* **Instructions for the task**: Within the entries that follow, show each line where the word "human" occurs.

Data excerpts
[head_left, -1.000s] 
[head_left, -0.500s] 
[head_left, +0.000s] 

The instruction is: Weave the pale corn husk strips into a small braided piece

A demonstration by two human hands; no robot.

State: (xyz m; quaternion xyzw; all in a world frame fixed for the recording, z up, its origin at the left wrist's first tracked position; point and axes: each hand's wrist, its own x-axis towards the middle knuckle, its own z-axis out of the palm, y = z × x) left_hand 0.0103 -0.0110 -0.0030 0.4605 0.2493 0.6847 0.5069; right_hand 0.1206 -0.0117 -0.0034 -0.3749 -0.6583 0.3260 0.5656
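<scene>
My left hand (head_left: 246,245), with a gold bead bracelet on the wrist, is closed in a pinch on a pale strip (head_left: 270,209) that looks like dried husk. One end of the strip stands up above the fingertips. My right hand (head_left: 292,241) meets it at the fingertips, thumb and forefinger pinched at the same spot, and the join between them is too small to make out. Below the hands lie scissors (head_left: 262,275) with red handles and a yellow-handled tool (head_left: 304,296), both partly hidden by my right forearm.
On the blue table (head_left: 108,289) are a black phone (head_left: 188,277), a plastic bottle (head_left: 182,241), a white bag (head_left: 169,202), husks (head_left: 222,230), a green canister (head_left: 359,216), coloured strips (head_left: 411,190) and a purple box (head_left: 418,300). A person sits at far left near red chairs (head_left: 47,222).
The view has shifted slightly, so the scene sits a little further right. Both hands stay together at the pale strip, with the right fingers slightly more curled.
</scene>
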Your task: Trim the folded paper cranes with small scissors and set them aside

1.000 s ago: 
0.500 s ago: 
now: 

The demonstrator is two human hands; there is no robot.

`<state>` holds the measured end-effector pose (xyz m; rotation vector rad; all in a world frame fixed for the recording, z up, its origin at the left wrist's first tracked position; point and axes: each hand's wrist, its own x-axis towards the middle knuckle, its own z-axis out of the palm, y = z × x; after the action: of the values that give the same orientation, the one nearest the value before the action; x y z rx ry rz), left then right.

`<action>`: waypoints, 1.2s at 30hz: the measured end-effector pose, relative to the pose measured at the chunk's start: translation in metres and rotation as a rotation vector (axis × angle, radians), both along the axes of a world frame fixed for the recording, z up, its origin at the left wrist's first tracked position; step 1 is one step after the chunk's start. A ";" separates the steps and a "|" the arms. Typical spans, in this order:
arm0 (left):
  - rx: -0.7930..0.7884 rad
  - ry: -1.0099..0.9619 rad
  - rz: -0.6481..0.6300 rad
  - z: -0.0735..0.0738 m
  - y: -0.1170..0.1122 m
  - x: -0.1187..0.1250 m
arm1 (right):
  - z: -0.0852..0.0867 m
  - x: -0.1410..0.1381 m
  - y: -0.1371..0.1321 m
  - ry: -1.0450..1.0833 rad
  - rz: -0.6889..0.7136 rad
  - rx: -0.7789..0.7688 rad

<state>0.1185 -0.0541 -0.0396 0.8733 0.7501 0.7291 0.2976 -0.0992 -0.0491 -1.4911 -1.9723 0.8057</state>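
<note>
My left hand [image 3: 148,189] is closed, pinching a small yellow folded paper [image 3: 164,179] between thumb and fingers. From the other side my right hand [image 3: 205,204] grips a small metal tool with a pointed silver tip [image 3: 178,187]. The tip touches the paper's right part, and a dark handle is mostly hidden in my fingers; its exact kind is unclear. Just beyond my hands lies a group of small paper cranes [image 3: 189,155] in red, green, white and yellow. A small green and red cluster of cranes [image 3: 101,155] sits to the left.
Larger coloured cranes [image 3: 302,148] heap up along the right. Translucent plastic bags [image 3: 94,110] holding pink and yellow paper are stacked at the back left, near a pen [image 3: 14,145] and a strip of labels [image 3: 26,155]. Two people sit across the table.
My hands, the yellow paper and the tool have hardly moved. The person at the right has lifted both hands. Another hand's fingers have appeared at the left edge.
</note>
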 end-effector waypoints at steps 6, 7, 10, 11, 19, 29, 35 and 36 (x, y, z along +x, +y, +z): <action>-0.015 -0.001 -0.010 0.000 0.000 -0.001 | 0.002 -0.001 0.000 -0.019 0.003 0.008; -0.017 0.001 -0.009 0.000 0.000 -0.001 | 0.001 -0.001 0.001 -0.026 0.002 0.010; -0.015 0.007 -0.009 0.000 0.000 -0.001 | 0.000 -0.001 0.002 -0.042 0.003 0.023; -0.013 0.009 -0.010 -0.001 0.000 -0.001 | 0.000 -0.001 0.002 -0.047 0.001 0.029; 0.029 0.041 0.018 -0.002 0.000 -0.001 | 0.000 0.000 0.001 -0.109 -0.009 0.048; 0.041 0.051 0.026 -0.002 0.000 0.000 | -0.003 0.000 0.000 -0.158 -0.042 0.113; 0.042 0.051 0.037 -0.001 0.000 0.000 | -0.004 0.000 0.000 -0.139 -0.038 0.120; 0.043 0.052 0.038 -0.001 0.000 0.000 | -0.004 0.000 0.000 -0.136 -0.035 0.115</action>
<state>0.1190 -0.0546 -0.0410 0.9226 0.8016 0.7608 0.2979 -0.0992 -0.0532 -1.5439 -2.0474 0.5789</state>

* **Reply**:
A demonstration by two human hands; no robot.
The demonstrator is two human hands; there is no robot.

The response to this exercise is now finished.